■ **About this task**:
Across the whole listing, filter for the string "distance" and copy every line that has it.

-- Opening Marker --

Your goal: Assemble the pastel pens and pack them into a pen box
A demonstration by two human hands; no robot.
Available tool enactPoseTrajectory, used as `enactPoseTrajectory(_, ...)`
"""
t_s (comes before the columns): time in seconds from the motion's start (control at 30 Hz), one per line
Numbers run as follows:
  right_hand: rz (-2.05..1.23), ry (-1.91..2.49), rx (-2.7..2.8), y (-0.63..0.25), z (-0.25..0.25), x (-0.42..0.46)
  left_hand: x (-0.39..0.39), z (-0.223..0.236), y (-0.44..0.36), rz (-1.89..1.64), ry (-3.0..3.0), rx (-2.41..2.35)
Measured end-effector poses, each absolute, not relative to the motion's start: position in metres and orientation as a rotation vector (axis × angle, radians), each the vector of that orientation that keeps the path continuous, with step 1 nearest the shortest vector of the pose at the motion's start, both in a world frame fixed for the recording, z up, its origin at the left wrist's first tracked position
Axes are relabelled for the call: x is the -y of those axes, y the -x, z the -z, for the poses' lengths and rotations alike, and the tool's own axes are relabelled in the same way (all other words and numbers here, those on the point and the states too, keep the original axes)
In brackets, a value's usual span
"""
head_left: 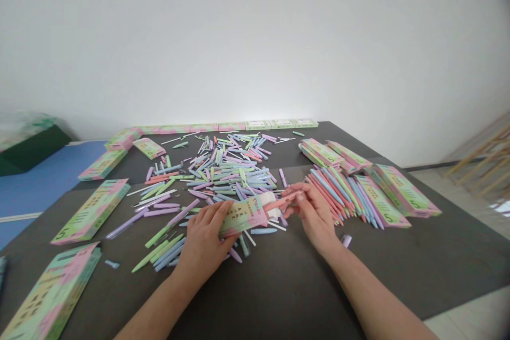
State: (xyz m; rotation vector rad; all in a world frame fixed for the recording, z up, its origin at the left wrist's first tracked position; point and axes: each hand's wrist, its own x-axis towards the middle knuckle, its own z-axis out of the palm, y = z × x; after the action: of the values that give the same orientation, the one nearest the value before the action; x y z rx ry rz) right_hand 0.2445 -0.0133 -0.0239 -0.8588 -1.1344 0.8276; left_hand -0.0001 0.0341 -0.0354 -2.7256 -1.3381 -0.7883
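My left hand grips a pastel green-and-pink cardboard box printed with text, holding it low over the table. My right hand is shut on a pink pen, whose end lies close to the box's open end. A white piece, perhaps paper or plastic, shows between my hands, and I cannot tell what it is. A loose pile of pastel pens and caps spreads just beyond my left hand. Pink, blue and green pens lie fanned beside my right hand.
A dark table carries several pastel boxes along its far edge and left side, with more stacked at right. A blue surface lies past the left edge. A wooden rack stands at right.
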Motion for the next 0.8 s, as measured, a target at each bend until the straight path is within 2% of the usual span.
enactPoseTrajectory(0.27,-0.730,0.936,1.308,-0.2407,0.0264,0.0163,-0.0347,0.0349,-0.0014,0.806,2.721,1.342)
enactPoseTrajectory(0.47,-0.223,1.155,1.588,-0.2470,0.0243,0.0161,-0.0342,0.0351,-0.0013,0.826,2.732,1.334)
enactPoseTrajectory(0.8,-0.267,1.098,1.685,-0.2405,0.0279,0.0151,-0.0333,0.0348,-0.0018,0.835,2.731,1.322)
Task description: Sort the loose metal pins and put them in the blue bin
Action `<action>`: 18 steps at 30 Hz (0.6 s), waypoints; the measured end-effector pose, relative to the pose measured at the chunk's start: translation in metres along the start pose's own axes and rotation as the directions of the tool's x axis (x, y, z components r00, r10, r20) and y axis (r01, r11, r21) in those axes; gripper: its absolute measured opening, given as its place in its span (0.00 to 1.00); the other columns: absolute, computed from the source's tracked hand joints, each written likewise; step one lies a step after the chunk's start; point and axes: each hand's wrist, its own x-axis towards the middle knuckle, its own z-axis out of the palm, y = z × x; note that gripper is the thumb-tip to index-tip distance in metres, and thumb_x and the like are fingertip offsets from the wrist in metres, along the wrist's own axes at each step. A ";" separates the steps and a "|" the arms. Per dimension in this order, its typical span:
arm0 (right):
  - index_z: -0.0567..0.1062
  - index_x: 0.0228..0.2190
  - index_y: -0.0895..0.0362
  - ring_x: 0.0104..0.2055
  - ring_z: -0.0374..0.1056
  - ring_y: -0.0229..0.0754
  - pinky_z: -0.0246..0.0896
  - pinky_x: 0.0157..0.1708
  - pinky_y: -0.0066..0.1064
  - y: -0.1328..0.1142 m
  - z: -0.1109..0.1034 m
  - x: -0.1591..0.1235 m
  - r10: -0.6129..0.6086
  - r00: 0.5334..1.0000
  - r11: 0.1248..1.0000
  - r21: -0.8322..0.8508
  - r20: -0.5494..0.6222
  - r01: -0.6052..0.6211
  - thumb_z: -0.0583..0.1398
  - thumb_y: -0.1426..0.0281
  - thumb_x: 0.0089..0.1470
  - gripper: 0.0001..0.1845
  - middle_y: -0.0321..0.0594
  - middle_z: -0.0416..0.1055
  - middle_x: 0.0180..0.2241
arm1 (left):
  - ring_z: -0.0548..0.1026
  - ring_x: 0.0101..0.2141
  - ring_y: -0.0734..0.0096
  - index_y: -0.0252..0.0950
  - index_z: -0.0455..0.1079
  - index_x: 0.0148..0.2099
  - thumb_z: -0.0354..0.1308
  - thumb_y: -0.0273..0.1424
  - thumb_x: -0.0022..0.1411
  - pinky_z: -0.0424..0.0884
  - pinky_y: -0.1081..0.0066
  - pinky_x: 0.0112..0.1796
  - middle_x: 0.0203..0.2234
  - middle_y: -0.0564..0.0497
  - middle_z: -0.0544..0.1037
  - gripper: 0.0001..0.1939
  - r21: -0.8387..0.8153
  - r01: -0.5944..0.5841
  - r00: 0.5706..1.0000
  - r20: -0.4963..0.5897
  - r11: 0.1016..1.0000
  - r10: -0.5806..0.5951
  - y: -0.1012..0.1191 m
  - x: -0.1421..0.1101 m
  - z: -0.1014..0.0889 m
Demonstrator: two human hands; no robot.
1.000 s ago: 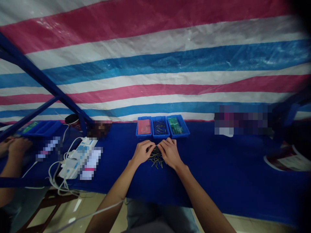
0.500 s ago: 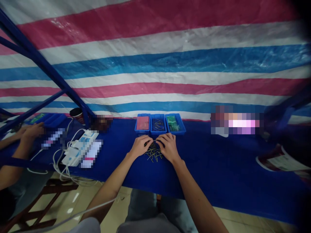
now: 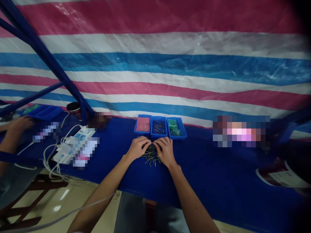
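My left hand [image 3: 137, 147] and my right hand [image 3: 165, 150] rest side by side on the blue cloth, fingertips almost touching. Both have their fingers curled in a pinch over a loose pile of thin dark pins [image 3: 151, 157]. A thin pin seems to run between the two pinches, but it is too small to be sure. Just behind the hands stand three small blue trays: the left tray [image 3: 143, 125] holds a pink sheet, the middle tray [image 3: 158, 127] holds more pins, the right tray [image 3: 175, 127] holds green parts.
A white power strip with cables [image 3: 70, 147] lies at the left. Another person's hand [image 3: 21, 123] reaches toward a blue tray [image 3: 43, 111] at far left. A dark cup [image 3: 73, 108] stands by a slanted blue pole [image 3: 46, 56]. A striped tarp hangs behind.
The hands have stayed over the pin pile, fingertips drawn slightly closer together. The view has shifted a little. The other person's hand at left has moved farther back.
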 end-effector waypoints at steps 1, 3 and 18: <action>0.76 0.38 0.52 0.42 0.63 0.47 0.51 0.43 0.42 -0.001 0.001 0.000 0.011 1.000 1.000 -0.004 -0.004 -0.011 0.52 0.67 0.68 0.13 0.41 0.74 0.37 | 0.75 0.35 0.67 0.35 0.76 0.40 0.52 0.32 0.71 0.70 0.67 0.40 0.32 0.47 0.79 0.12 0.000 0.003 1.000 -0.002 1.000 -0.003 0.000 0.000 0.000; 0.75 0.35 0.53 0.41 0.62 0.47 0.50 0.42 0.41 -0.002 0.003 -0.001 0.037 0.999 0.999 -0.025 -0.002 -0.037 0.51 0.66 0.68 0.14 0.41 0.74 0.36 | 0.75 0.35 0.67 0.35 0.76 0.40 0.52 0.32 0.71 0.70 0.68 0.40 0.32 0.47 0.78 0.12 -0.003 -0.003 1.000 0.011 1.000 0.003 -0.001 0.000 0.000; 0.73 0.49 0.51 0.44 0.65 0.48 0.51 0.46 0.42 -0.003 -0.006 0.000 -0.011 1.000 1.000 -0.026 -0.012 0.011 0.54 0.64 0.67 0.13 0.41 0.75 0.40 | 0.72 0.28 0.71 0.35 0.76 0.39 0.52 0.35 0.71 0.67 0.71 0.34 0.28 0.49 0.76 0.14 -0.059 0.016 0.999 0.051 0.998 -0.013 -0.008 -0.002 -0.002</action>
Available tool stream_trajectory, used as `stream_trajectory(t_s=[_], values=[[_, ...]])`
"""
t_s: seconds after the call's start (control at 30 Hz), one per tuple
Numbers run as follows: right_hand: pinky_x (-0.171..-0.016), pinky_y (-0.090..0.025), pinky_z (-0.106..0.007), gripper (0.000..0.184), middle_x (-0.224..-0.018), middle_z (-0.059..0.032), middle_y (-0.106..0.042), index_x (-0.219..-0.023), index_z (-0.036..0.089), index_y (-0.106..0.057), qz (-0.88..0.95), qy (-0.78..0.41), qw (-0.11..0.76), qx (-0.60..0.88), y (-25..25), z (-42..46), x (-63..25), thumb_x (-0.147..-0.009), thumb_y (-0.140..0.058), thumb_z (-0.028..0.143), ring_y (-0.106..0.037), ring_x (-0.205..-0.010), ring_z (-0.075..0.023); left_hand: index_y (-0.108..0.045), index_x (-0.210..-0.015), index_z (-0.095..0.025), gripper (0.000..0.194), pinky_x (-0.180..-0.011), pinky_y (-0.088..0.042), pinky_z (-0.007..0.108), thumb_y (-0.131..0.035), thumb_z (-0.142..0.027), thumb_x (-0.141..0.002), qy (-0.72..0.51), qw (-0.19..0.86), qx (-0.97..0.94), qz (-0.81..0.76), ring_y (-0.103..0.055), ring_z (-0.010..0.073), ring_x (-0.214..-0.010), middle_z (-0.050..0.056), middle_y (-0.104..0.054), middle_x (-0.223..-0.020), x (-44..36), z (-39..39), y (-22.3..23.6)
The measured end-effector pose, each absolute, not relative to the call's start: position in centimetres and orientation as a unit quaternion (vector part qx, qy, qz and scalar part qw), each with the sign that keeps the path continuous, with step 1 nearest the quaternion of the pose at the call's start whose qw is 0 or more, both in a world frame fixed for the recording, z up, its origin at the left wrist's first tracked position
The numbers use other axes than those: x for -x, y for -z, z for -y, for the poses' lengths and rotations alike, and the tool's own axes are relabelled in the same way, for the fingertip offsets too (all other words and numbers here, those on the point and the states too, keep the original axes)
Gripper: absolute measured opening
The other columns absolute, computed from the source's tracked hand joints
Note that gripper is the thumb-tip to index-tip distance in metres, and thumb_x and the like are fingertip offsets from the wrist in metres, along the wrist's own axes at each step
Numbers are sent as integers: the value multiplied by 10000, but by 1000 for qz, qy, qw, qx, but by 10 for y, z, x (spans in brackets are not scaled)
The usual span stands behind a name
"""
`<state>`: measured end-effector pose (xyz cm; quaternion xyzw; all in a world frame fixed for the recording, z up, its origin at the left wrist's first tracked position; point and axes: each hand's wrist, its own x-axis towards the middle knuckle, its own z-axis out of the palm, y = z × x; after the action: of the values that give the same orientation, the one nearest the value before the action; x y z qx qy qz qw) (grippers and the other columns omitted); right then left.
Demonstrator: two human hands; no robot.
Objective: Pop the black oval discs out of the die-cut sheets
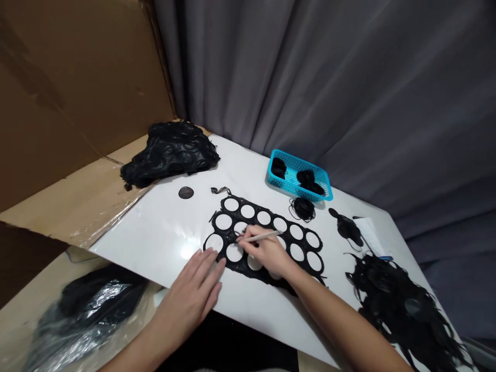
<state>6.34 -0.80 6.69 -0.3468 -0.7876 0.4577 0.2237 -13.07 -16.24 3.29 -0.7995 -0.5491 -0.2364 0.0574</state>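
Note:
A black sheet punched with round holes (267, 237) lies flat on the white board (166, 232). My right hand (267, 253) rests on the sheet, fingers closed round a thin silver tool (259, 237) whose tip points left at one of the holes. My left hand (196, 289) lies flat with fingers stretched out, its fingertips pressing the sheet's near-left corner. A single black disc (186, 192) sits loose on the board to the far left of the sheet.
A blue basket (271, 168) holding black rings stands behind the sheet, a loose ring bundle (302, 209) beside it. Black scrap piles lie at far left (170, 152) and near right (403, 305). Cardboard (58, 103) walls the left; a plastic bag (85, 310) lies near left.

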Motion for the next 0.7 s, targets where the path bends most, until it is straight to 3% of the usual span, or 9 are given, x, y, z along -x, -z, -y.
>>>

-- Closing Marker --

■ **Answer box**:
Action `<action>`: 18 steps at 30 Hz (0.6 s), waypoints; the measured end-effector pose, relative to the pose measured at the chunk's start: translation in metres along the start pose's own axes and rotation as the directions of the tool's x axis (x, y, z components r00, r10, r20) and y axis (r01, r11, r21) in those axes; gripper: its absolute measured opening, given as its place in its span (0.00 to 1.00); the other columns: absolute, computed from the source's tracked hand joints, each written likewise; step one lies a step after the chunk's start; point and axes: each hand's wrist, its own x-axis towards the middle knuckle, its own z-axis out of the palm, y = z × x; note that gripper is the thumb-tip to index-tip distance in metres, and thumb_x and the like are fingertip offsets from the wrist in metres, along the wrist's own axes at each step. A ";" separates the steps and a "|" the arms. Per dimension in this order, its typical span:
Note that gripper is the thumb-tip to index-tip distance in metres, and thumb_x and the like are fingertip offsets from the wrist in metres, along the wrist's own axes at each step

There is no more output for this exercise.